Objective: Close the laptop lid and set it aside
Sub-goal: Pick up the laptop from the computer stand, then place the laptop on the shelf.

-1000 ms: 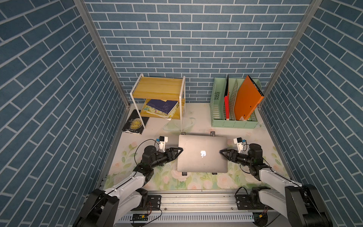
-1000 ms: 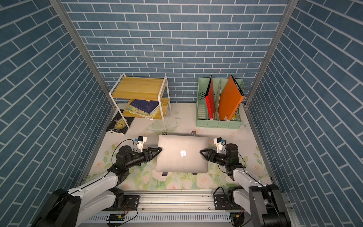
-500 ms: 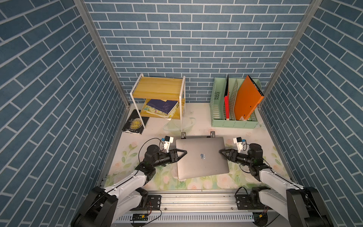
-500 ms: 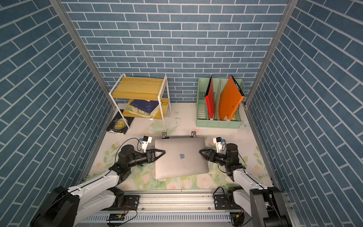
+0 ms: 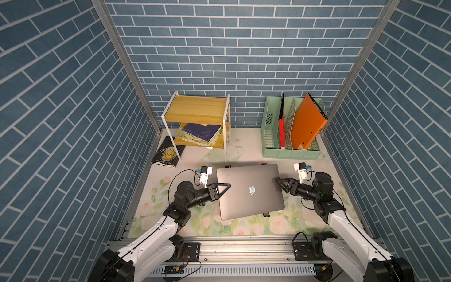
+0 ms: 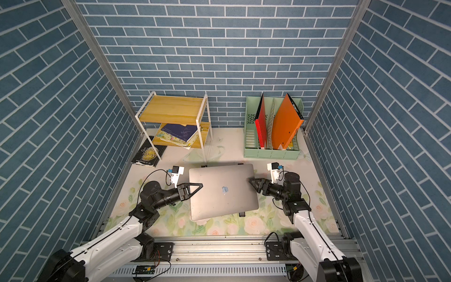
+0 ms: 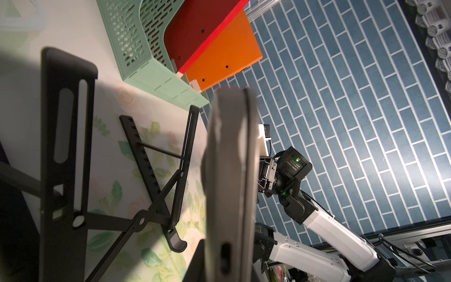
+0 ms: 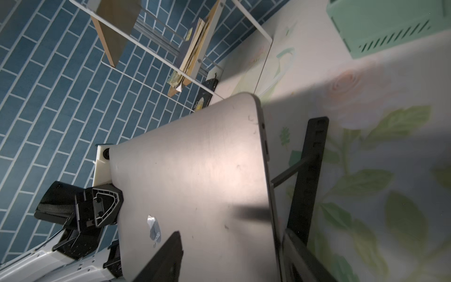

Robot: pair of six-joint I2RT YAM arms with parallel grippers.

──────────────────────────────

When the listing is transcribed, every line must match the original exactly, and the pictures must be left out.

Objective: Close the laptop lid and set it aside
Sub-goal: Pick up the laptop from the computer stand, then place the laptop on the shelf.

-1000 ms: 
-1000 ms: 
-500 ms: 
-500 ms: 
+0 ms: 
+0 ms: 
+0 ms: 
+0 ms: 

Robot: pair of six-joint I2RT YAM arms with parallel grippers.

The response is finished, and the exercise is complete.